Cell and Bioscience ( IF 6.1 ) Pub Date : 2020-09-11 , DOI: 10.1186/s13578-020-00468-2 Ayushi Jain 1 , Phubed Nilatawong 1, 2 , Narinrat Mamak 3 , Laran T Jensen 4 , Amornrat Naranuntarat Jensen 1, 5, 6
Cell and Bioscience ( IF 6.1 ) Pub Date : 2020-09-11 , DOI: 10.1186/s13578-020-00468-2 Ayushi Jain 1 , Phubed Nilatawong 1, 2 , Narinrat Mamak 3 , Laran T Jensen 4 , Amornrat Naranuntarat Jensen 1, 5, 6
Affiliation
Shwachman-Diamond syndrome (SDS) is a congenital disease that affects the bone marrow, skeletal system, and pancreas. The majority of patients with SDS have mutations in the SBDS gene, involved in ribosome biogenesis as well as other processes. A Saccharomyces cerevisiae model of SDS, lacking Sdo1p the yeast orthologue of SBDS, was utilized to better understand the molecular pathogenesis in the development of this disease.
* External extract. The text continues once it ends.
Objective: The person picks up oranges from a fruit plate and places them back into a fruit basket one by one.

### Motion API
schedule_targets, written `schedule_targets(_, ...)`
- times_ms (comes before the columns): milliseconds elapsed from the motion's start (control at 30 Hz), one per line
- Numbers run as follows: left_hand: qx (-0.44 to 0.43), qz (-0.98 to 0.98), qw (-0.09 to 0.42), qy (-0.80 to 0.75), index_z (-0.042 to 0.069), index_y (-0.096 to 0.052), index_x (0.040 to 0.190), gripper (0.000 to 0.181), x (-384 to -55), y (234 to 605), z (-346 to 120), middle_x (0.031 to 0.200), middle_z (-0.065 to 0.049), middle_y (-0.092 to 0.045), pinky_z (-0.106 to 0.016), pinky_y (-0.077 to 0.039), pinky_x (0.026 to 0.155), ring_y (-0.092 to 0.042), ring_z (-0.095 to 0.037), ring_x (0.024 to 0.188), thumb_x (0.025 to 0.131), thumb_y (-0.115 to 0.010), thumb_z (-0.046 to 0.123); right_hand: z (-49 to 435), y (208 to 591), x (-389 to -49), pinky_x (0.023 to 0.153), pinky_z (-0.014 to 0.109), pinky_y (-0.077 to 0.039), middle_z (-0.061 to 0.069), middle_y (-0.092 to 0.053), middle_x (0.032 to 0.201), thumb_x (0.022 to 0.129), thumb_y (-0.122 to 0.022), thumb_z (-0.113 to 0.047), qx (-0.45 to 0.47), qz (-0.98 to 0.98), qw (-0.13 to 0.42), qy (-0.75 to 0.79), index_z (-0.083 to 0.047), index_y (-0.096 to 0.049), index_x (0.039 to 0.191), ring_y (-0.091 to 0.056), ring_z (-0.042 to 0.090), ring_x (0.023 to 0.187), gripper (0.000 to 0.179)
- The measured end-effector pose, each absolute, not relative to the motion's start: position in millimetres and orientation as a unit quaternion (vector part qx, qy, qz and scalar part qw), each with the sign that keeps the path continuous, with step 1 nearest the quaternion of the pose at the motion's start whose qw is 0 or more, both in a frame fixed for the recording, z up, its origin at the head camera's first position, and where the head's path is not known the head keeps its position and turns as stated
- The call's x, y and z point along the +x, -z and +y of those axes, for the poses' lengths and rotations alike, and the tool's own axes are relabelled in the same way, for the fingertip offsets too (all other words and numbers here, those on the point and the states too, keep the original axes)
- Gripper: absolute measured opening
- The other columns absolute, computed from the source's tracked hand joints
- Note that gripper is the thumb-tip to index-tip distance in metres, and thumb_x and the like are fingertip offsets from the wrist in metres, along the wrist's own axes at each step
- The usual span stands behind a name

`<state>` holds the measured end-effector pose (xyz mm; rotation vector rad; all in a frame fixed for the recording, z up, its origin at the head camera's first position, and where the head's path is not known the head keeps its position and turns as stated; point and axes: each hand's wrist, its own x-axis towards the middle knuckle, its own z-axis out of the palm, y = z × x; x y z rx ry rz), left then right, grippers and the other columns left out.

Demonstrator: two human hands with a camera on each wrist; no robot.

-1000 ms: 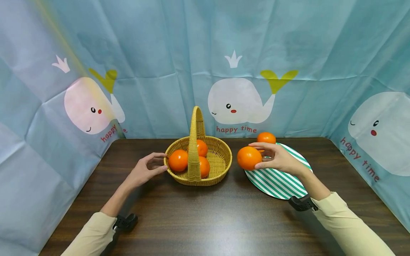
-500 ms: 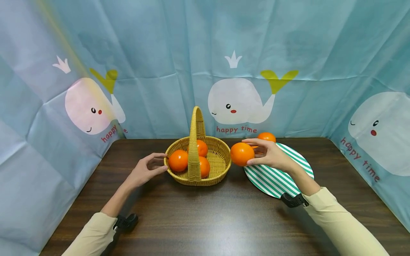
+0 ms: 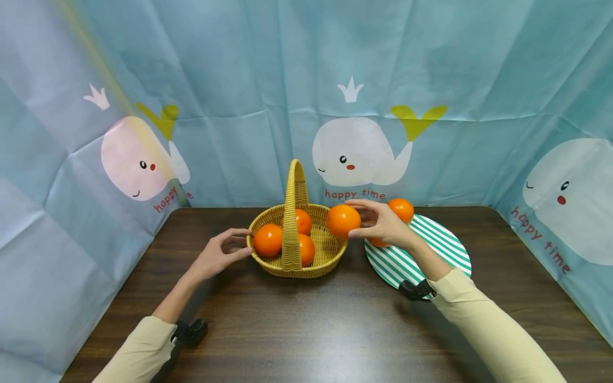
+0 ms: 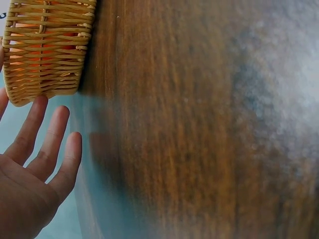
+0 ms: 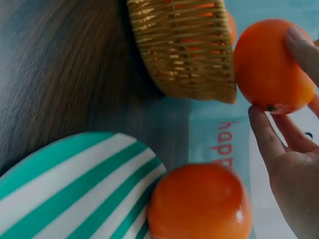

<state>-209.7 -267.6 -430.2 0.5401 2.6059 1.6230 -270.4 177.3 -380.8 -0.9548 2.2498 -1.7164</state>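
My right hand (image 3: 383,226) holds an orange (image 3: 344,221) between thumb and fingertips, over the right side of a yellow wicker basket (image 3: 306,272). In the right wrist view this held orange (image 5: 273,64) is raised beside the basket's rim. Three oranges sit in the basket's left and middle part, one of them at the left end (image 3: 268,240); the tall handle partly covers them. My left hand (image 3: 217,255) touches the basket's left end with spread fingers, its fingertips (image 4: 39,102) right at the wicker.
Right of the basket lies a round green-and-white striped plate (image 3: 450,244). One orange (image 3: 401,210) is at its back edge, and another (image 3: 378,242) is mostly hidden under my right hand. A blue whale-print curtain (image 3: 239,159) encloses the dark wooden table (image 3: 287,330).
My right hand has carried the orange leftward and up, from above the plate's left edge to over the basket's right side. The left hand has stayed at the basket.
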Motion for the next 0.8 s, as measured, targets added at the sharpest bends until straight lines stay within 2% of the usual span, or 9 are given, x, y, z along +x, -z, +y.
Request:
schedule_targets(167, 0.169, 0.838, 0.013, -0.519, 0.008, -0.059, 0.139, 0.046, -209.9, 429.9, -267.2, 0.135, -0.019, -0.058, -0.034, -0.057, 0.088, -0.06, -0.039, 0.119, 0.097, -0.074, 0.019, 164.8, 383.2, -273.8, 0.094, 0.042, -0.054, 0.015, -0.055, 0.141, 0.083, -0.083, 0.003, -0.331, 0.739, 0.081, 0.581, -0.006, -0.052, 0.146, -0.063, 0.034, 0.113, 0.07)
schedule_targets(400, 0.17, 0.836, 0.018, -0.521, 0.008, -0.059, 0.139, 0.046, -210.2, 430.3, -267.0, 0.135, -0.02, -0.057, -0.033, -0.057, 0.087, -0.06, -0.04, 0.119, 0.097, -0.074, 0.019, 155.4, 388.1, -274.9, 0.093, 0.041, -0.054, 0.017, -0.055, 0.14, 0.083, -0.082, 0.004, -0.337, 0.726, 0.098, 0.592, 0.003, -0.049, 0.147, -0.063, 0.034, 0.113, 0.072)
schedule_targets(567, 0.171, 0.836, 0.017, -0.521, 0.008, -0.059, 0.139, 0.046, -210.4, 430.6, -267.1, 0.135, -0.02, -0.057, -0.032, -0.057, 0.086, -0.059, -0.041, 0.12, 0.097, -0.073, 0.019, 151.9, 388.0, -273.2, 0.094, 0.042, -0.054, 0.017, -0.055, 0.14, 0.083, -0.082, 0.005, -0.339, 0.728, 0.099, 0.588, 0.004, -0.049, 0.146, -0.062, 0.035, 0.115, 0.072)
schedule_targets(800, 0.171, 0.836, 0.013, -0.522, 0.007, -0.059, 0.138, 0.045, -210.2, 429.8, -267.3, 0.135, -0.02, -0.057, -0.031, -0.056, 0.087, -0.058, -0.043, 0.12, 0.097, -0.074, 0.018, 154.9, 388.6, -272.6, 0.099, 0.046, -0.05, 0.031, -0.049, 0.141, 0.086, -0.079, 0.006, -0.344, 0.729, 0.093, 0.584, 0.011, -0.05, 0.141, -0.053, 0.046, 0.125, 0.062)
Deletion of SDO1 resulted in a three-fold over-accumulation of intracellular iron. Phenotypes associated with impaired iron-sulfur (ISC) assembly, up-regulation of the high affinity iron uptake pathway, and reduced activities of ISC containing enzymes aconitase and succinate dehydrogenase, were observed in sdo1∆ yeast. In cells lacking Sdo1p, elevated levels of reactive oxygen species (ROS) and protein oxidation were reduced with iron chelation, using a cell impermeable iron chelator. In addition, the low activity of manganese superoxide dismutase (Sod2p) seen in sdo1∆ cells was improved with iron chelation, consistent with the presence of reactive iron from the ISC assembly pathway. In yeast lacking Sdo1p, the mitochondrial voltage-dependent anion channel (VDAC) Por1p is over-expressed and its deletion limits iron accumulation and increases activity of aconitase and succinate dehydrogenase. We propose that oxidative stress from POR1 over-expression, resulting in impaired activity of ISC containing proteins and disruptions in iron homeostasis, may play a role in disease pathogenesis in SDS patients.
中文翻译:
在 Shwachman-Diamond 综合征酵母模型中,铁稳态被破坏,铁硫簇蛋白活性受损。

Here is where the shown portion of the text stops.